Ivi mulai menyeberang. Dengan gilanya dia menerobos celah-celah lalu lintas yang padat. Klakson demi klakson seolah menitahnya untuk menyingkir dari jalan karena telah menghalangi, namun Ivi tak peduli. Dia semakin dekat pada kucing yang tengah meringkuk ketakutan, dekat dengan lubang pembuangan yang tertutup oleh besi padat.
Ivi segera membawa kucing naas itu ke pelukannya saat dia melewatinya. Kaki pendeknya segera berlari untuk keluar dari lalu lintas.
Hampir sampai, namun akibat high heels yang Ivi pakai, kakinya harus tersangkut di antara dua batu jalanan yang rusak. Suara gedebug keras membuat beberapa orang yang lalu-lalang di trotoar berhenti, menyaksikan Ivi yang sekarang tertelungkup, tangan yang sempat memeluk kucing tadi terlepas dan membuat kucing tak tahu diri itu kabur. Antara ingin membantu atau tak acuh, dengan ragu orang-orang yang sempat berhenti kembali berjalan.
Ivi mengerang tertahan. Untung hari ini dia mengenakan celana jin, kalau dia mengenakan rok kerjanya yang mini, entah harus dikemanakan mukanya ini.
Ivi melepas high heelsnya, menarik kakinya yang terluka, akibat bergesekan dengan aspal dan membuat jin-nya robek. Rambutnya yang digelung rapat kini sudah acak-acakan. Ia memperbaiki letak kacamatanya sebelum berdiri dan membawa high heels-nya yang tersangkut. Hendak diraihnya tas kerja yang tergolek saat sebuah tangan telah lebih dulu meraihnya.

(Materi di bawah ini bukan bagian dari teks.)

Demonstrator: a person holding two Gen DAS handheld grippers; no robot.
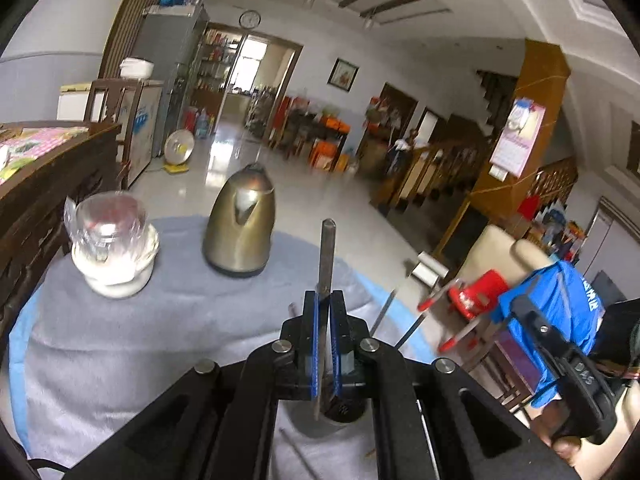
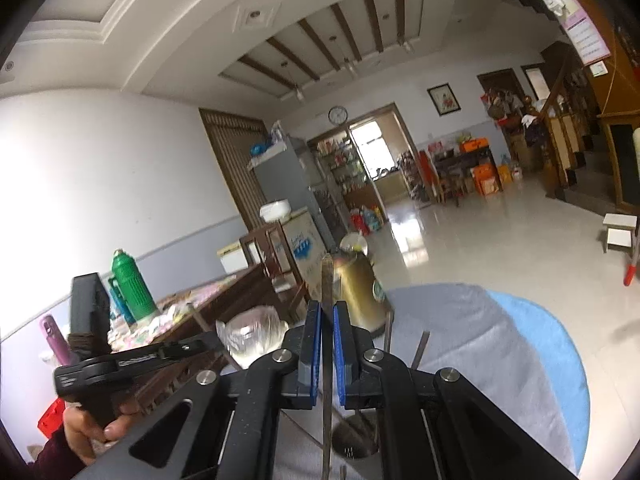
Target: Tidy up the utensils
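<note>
two grippers, left gripper (image 1: 325,300) and right gripper (image 2: 327,312), each clamp a metal utensil above the kettle (image 1: 240,228) table; only the right view shows the green flask (image 2: 130,284) beyond.

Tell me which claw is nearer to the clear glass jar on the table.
Left. The left claw has the glass jar ahead on its left; the right claw is farther right, beyond the left one.

Left hand-held gripper (image 1: 328,300) clamped on an upright metal utensil handle (image 1: 327,256), dark holder (image 1: 344,412) beneath, grey-clothed bench (image 1: 120,340), brass-coloured kettle (image 1: 240,228), glass-lidded white jar (image 1: 114,248) left of it
</note>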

Kedua alis Ivi bertautan. Matanya meneliti dari bawah, siapa yang mau membantunya saat orang-orang bahkan tak peduli. Saat matanya sampai di atas, dia bertatapan langsung dengan sepasang mata cokelat yang membuatnya serasa dilempar ke masa lalu. Sepasang mata cokelat yang dulu menjadi objek favoritnya, sepasang mata cokelat yang dulu menatapnya teduh, sepasang mata cokelat yang pernah secara tak langsung menyampaikan rasa sayangnya.
"Kenapa?"
Hanya kata itu yang keluar dari bibir tipis Ivi. Matanya yang tergenang tidak beralih pada sosok jangkung di depannya.

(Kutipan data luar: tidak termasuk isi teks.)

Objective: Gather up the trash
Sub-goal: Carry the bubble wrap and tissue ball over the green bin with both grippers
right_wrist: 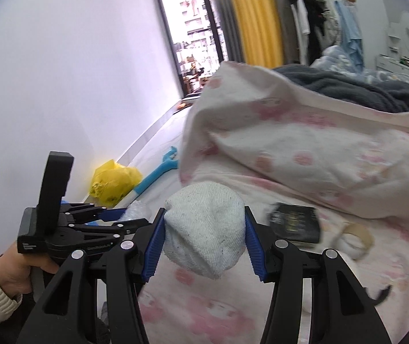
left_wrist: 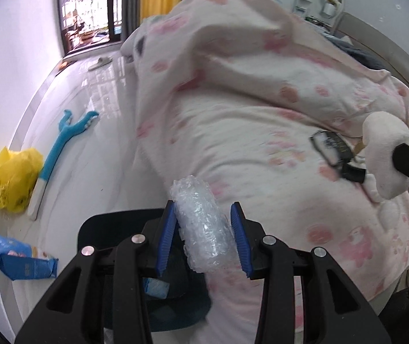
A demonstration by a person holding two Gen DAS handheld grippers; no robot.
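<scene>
On floor, blue packet (left_wrist: 15, 258), print unreadable

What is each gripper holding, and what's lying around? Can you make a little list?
left gripper: shut on bubble wrap
right gripper: shut on white sock
under them: pink-patterned blanket on a bed
on blanket: black packet
on floor by wall: yellow plastic bag, blue long-handled tool, blue package
</scene>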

"Kenapa baru sekarang, Dean?"
Detik itu juga, pertahanan yang telah ia bangun susah payah runtuh begitu saja.
***
Dean dengan telaten mengobati luka Ivi. Tidak ada suara selain embusan napas yang keluar dari organ pernapasan keduanya, menimbulkan suatu atmosfer tegang bagi mereka.
Tanpa bisa dikendalikan, keringat dingin terus meluncur dari pelipis Ivi. Bayangan masa lalu seketika menamparnya saat memandang lelaki yang dulu sempat menjadi prioritasnya. Lelaki yang membuatnya jatuh cinta pada kucing.
Klinik hewan kecil-kecilan yang dibangunnya susah payah, pula karena Dean, selama lima tahun terakhir ini masih sepi. Tanda "close" masih menghadap keluar.
"Selesai." Suara Dean kembali membawanya ke alam sadar. Ivi menarik kakinya dari pangkuan Dean, memastikan lukanya telah ditangani dengan benar.
"Gini-gini aku calon dokter tahu," ucap Dean membuat Ivi terperanjat.
Ivi segera berdiri, berniat menuju meja kerjanya. Namun, karena kakinya yang masih belum terlalu kuat menjadi beban tumpuan, hampir dirinya terjatuh jika saja Dean tidak tanggap dengan menangkap tubuh Ivi. Membuat wajahnya harus berhadapan dalam jarak dekat. Seketika rona merah telah menghias wajahnya.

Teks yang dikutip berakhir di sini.